** Opening Given records block **
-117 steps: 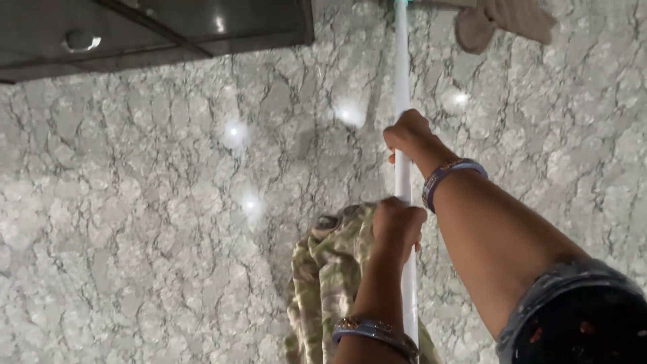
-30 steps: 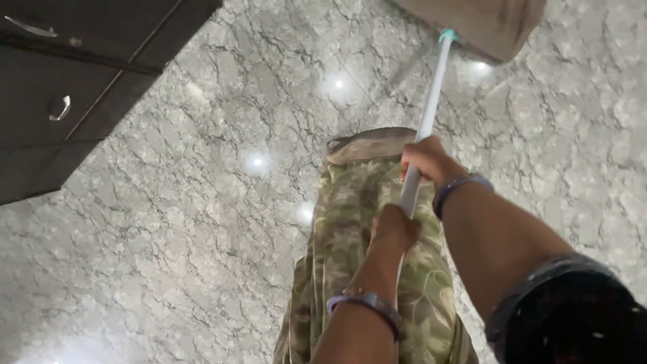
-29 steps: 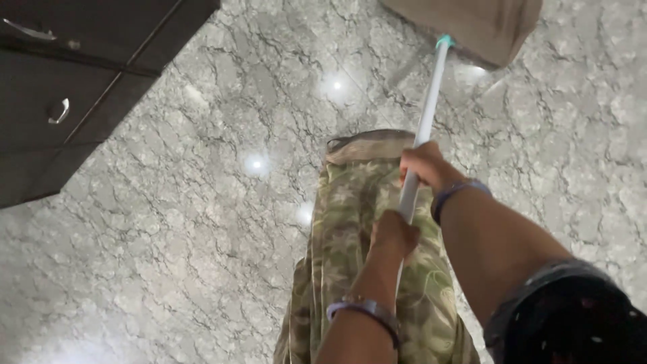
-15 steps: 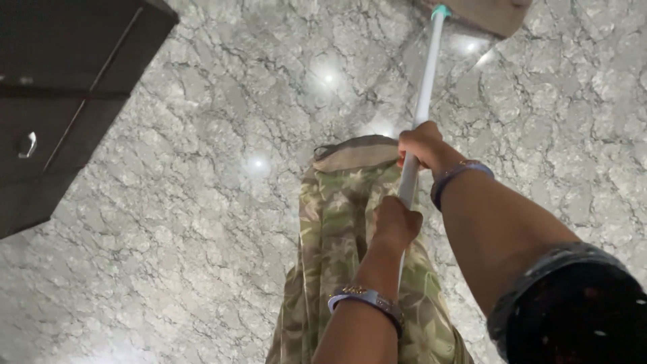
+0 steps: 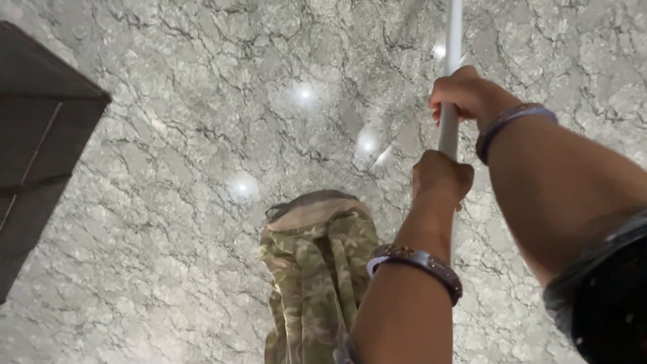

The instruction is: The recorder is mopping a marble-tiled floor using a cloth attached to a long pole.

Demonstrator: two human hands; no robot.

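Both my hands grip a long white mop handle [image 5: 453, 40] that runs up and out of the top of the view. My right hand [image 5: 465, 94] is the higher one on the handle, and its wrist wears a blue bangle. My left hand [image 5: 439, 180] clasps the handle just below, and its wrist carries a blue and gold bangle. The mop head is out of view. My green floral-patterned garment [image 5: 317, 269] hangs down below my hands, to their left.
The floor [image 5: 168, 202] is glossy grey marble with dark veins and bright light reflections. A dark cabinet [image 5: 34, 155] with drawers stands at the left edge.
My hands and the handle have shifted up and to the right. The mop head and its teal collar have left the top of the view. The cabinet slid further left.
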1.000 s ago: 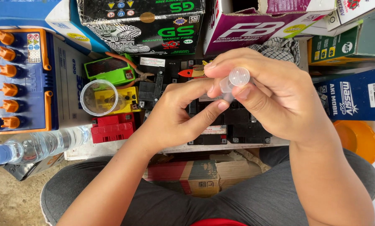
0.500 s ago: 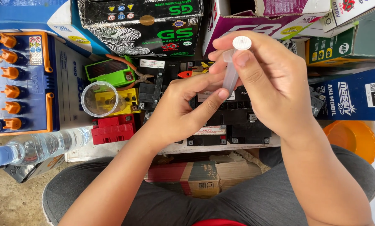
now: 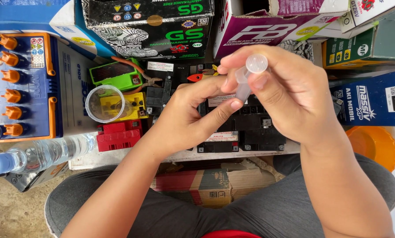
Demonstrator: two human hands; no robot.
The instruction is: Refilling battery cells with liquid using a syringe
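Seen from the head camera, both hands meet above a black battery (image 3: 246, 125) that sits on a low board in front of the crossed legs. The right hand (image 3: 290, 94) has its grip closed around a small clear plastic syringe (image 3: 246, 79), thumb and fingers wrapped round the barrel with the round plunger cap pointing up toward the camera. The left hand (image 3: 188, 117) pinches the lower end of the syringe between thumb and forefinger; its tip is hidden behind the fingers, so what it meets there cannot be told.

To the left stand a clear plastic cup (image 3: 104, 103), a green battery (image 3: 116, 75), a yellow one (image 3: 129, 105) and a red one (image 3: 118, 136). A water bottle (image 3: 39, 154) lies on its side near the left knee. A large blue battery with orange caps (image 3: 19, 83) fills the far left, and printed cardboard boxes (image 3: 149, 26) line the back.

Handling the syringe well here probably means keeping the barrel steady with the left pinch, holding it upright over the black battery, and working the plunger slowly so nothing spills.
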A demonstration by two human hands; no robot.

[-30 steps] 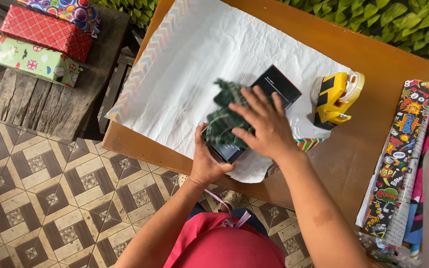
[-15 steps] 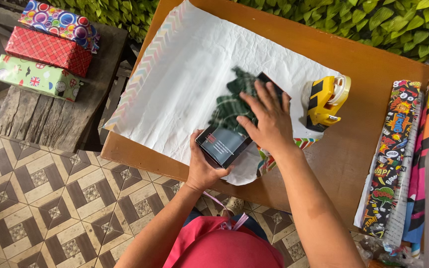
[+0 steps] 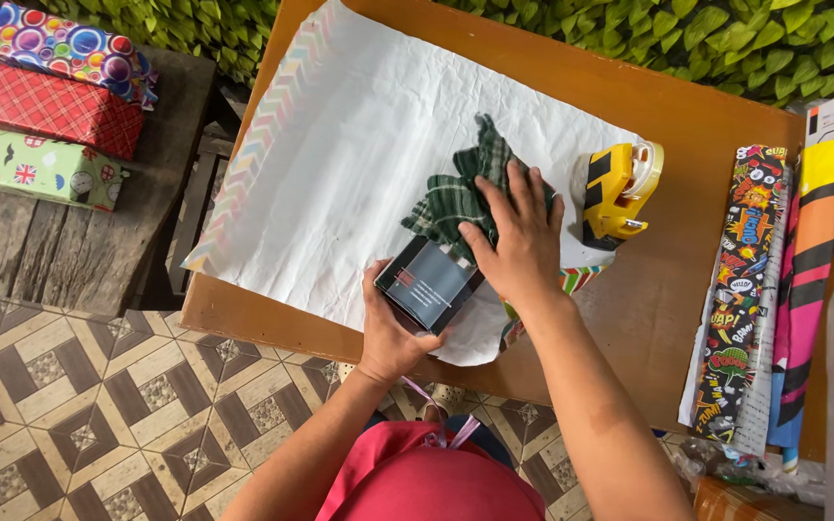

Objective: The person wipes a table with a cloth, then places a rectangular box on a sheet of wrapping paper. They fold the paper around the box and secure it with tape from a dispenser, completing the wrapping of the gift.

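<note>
Left hand [image 3: 390, 333] reaches up from the near edge of the brown wooden table [image 3: 697, 289], fingers curled round the near end of a dark rectangular box with a glossy grey face [image 3: 429, 283], gripping it. Right hand [image 3: 514, 246] lies flat, fingers spread, pressing a dark green plaid cloth [image 3: 456, 198] down onto the far half of the box; forearm angles in from the near right. Box and cloth sit on a crumpled white sheet of wrapping paper with a chevron-striped edge [image 3: 340, 164], just left of a yellow-and-black tape dispenser [image 3: 615, 193].

Versus one second ago: cloth has slid from over the near half toward the far end, so the box's grey near face is now uncovered. Right hand has moved farther with it. Left hand keeps its grip.

Comic-print paper rolls [image 3: 745, 289] lie far right; three wrapped gift boxes [image 3: 45, 111] sit on a weathered wooden bench [image 3: 79, 241] at left.
</note>
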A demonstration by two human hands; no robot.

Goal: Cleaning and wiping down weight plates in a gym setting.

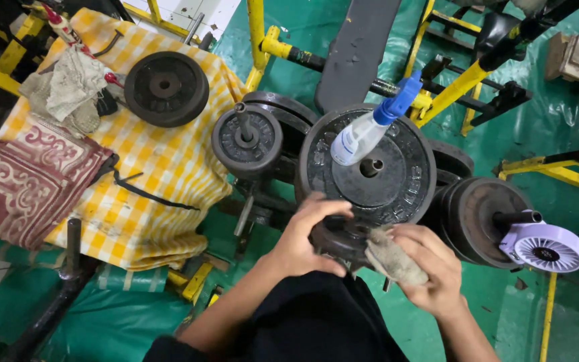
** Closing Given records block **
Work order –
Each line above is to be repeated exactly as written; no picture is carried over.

Response below –
-117 steps: 
-30 steps: 
-29 steps: 
-15 steps: 
+0 steps: 

The instruction is: The recorder is mopping a marble-tiled floor using a cloth attached to a long pole.

Demonstrator: two human hands; no robot.

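Both my hands grip a long white mop handle [image 5: 453, 40] that runs up and out of the top of the view. My right hand [image 5: 465, 94] is the higher one on the handle, and its wrist wears a blue bangle. My left hand [image 5: 439, 180] clasps the handle just below, and its wrist carries a blue and gold bangle. The mop head is out of view. My green floral-patterned garment [image 5: 317, 269] hangs down below my hands, to their left.
The floor [image 5: 168, 202] is glossy grey marble with dark veins and bright light reflections. A dark cabinet [image 5: 34, 155] with drawers stands at the left edge.
My hands and the handle have shifted up and to the right. The mop head and its teal collar have left the top of the view. The cabinet slid further left.
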1.000 s ago: 
0.500 s ago: 
now: 
Demonstrator: two human hands; no robot.
The instruction is: Refilling battery cells with liquid using a syringe
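Seen from the head camera, both hands meet above a black battery (image 3: 246, 125) that sits on a low board in front of the crossed legs. The right hand (image 3: 290, 94) has its grip closed around a small clear plastic syringe (image 3: 246, 79), thumb and fingers wrapped round the barrel with the round plunger cap pointing up toward the camera. The left hand (image 3: 188, 117) pinches the lower end of the syringe between thumb and forefinger; its tip is hidden behind the fingers, so what it meets there cannot be told.

To the left stand a clear plastic cup (image 3: 104, 103), a green battery (image 3: 116, 75), a yellow one (image 3: 129, 105) and a red one (image 3: 118, 136). A water bottle (image 3: 39, 154) lies on its side near the left knee. A large blue battery with orange caps (image 3: 19, 83) fills the far left, and printed cardboard boxes (image 3: 149, 26) line the back.

Handling the syringe well here probably means keeping the barrel steady with the left pinch, holding it upright over the black battery, and working the plunger slowly so nothing spills.
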A demonstration by two human hands; no robot.

[-30 steps] 
[-15 steps] 
[+0 steps] 

Objective: The person wipes a table with a cloth, then places a rectangular box on a sheet of wrapping paper. They fold the paper around the box and secure it with tape from a dispenser, completing the wrapping of the gift.

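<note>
Left hand [image 3: 390, 333] reaches up from the near edge of the brown wooden table [image 3: 697, 289], fingers curled round the near end of a dark rectangular box with a glossy grey face [image 3: 429, 283], gripping it. Right hand [image 3: 514, 246] lies flat, fingers spread, pressing a dark green plaid cloth [image 3: 456, 198] down onto the far half of the box; forearm angles in from the near right. Box and cloth sit on a crumpled white sheet of wrapping paper with a chevron-striped edge [image 3: 340, 164], just left of a yellow-and-black tape dispenser [image 3: 615, 193].

Versus one second ago: cloth has slid from over the near half toward the far end, so the box's grey near face is now uncovered. Right hand has moved farther with it. Left hand keeps its grip.

Comic-print paper rolls [image 3: 745, 289] lie far right; three wrapped gift boxes [image 3: 45, 111] sit on a weathered wooden bench [image 3: 79, 241] at left.
</note>
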A demonstration by two human hands; no robot.

Goal: Cleaning and wiping down weight plates in a gym setting.

The output given here is complete.